In patients with CU, omalizumab is not a disease-modifying or curative treatment. The treatment response to omalizumab in patients with CU is classified according to the onset and extent of the response. Fast or early response is defined when the onset of therapeutic response to omalizumab in CU patients starts within the first 4 weeks. On the other hand, the response appearing gradually by weeks 12–16 weeks is defined as slow or late response.
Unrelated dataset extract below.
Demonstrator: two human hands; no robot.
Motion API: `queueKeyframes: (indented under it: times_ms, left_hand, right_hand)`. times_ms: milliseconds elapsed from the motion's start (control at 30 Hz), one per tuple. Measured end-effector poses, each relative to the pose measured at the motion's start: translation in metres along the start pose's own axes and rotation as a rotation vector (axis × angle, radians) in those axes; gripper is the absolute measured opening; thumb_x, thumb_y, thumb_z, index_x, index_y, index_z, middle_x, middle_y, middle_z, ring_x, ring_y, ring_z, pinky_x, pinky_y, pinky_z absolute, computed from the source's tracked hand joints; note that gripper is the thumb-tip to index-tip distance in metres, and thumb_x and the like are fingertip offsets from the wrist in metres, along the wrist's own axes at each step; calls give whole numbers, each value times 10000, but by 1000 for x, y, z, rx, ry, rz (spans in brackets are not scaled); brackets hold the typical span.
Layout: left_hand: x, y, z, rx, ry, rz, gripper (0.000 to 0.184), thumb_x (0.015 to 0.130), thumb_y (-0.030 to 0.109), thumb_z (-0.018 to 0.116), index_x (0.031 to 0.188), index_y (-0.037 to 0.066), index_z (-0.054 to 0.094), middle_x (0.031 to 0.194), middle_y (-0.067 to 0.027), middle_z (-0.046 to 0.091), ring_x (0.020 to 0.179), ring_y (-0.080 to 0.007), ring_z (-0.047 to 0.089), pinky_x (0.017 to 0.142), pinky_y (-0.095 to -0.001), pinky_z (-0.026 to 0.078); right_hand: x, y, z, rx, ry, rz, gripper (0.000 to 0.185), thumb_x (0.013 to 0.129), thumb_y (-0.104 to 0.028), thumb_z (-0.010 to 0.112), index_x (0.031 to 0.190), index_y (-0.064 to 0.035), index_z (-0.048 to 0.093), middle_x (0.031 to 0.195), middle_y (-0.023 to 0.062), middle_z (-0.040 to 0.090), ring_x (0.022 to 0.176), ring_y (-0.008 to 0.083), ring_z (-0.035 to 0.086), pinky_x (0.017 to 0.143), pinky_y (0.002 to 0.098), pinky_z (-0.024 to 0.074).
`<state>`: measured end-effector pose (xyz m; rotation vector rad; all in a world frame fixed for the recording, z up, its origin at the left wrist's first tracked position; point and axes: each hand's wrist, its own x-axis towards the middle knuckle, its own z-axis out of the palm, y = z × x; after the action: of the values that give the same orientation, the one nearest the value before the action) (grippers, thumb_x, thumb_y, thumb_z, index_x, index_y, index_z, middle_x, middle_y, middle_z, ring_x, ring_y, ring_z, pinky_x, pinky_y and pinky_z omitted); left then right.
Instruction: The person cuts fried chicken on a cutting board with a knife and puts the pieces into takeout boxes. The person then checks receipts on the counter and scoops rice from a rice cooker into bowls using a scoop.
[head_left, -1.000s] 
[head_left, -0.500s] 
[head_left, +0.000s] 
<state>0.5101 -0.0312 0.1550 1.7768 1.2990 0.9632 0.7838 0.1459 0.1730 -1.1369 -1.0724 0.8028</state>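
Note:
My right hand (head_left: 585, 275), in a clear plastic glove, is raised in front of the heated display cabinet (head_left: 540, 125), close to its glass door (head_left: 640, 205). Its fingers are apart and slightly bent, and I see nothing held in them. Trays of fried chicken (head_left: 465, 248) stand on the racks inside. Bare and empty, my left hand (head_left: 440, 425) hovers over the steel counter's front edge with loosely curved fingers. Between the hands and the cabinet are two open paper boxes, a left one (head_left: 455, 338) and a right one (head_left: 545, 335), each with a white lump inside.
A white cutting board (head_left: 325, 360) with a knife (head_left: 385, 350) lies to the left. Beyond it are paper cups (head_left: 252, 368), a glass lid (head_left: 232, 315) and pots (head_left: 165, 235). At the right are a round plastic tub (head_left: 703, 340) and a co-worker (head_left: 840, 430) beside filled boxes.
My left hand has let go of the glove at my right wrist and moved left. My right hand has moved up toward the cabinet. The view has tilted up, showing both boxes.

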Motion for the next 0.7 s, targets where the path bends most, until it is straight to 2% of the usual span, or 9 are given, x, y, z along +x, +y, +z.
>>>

The extent of therapeutic response to omalizumab is based on the UAS7. Complete response includes the patients who achieve UAS7 = 0, no itch and wheal or UAS7 ≤ 6, well-controlled urticaria or have a significant improvement in UAS7 reduction from baseline (> 90%). Partial response is defined as UAS7 reduction between 30% and 90%. No response means that UAS7 reduction is less than 30% from baseline or the exacerbation of itchy wheals during omalizumab treatment [32, 33].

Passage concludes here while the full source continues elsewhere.